By Christian Kraemer and Rachel More

BERLIN (Reuters) -The German government expects the economy to grow 0.2% this year, far less than a previously forecast 1.3%, as weak global demand, geopolitical uncertainty and persistently high inflation dent hopes for a swift rebound.

The revised forecast was approved by the cabinet on Wednesday as part of the government’s annual economic report, government sources said. Economy Minister Robert Habeck is scheduled to give details later in the day.

Europe’s largest economy shrank by 0.3% in 2023 and is broadly expected to enter another technical recession in the first quarter of this year.

“The German economy continues to find itself in difficult waters at the beginning of the year,” said a draft of the report seen by Reuters.

It listed high inflation and a resulting loss of purchasing power among the challenges, as well as geopolitical crises and interest rate hikes.

Germany’s economic advisers plan to follow the federal government’s lead and reduce their forecast for economic growth in 2024, adviser Ulrike Malmendier told Reuters in an interview.

“I think we will definitely be going in the same direction… that is what our numbers are indicating,” Malmendier said.

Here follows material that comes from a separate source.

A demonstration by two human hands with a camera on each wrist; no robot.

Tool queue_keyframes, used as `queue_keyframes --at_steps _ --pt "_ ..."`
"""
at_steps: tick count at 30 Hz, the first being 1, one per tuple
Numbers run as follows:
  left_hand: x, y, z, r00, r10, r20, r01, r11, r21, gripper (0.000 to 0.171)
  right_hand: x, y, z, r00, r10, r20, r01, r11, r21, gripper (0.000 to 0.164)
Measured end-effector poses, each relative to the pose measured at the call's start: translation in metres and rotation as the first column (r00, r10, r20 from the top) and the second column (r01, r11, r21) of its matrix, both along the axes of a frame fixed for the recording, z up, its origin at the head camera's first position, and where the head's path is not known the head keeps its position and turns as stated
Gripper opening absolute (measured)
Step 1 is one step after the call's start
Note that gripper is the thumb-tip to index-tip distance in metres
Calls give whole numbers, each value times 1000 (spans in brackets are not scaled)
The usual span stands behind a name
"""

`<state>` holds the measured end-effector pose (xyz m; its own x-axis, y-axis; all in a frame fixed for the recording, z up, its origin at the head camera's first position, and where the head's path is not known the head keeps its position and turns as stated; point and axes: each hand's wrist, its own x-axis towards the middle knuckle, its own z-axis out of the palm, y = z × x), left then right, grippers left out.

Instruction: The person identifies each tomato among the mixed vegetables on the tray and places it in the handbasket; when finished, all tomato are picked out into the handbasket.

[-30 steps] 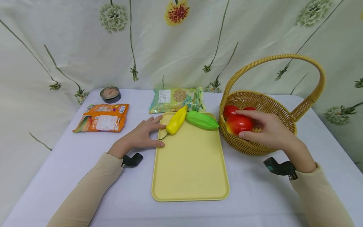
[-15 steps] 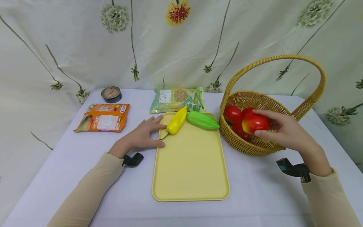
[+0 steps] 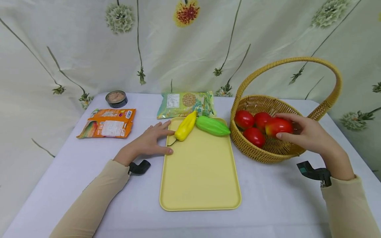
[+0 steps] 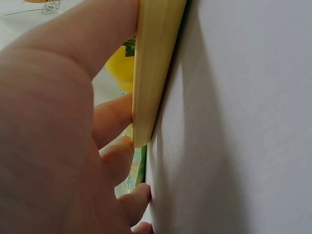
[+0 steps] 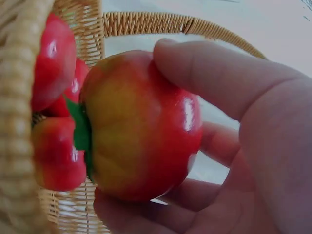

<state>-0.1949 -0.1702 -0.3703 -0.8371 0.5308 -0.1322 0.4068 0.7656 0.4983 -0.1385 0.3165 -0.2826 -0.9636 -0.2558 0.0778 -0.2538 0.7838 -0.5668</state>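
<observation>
In the head view my right hand (image 3: pixel 311 135) holds a red tomato (image 3: pixel 279 127) over the right part of the wicker basket (image 3: pixel 268 158). The right wrist view shows thumb and fingers round this tomato (image 5: pixel 141 126), which has a yellowish end and a green calyx. Three other red tomatoes lie in the basket; one tomato (image 3: pixel 254 137) is at its front left. My left hand (image 3: pixel 148 140) rests at the left edge of the yellow tray (image 3: pixel 199 178), fingers spread, thumb and fingertips touching the rim. Near its fingertips lies a yellow pepper (image 3: pixel 186 127), with a green pepper (image 3: pixel 212 126) beside it.
Behind the tray lies a green-yellow packet (image 3: pixel 187 105). An orange packet (image 3: pixel 108 124) and a round, low tin (image 3: pixel 116 99) are at the back left. The basket's tall handle (image 3: pixel 297 59) arches above it. A flowered cloth (image 3: pixel 184 49) hangs behind the table.
My right hand has moved right with the tomato, from the basket's left side to its right part, uncovering the other tomatoes. The left hand has stayed in place.
</observation>
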Motion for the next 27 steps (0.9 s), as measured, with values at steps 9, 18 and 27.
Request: queue_keyframes --at_steps 9,18,27 --pt "-1 -1 -1 1000 6 0 -6 1000 -2 78 -7 6 -3 992 -49 116 38 995 93 64" --pt "-2 0 -2 1000 0 -7 0 1000 3 78 -9 6 -14 987 -38 156 15 989 146 62" --pt "-2 0 -3 1000 -3 -2 3 1000 4 78 -13 2 -21 985 -28 168 -5 981 192 58"
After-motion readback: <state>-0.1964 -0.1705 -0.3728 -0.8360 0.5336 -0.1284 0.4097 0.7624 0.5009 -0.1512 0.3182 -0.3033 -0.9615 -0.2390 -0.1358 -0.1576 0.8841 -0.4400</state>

The November forecast of the council of advisers to the government estimated growth would hit just 0.7% in 2024. The next official update is due in mid-May.

The gloomy outlook for Germany comes amid concerns over its status as an industry location, as the government tries to reconcile its strict fiscal rules with the need to attract investment and help fund a costly green transition.

The draft government report points to a “normalisation” of fiscal policy in 2024, after a constitutional court ruling forced the coalition to make painful cuts in its 2024 budget.

The government is also expected to forecast an easing in inflation on Wednesday, from 5.9% in 2023 to 2.8% this year.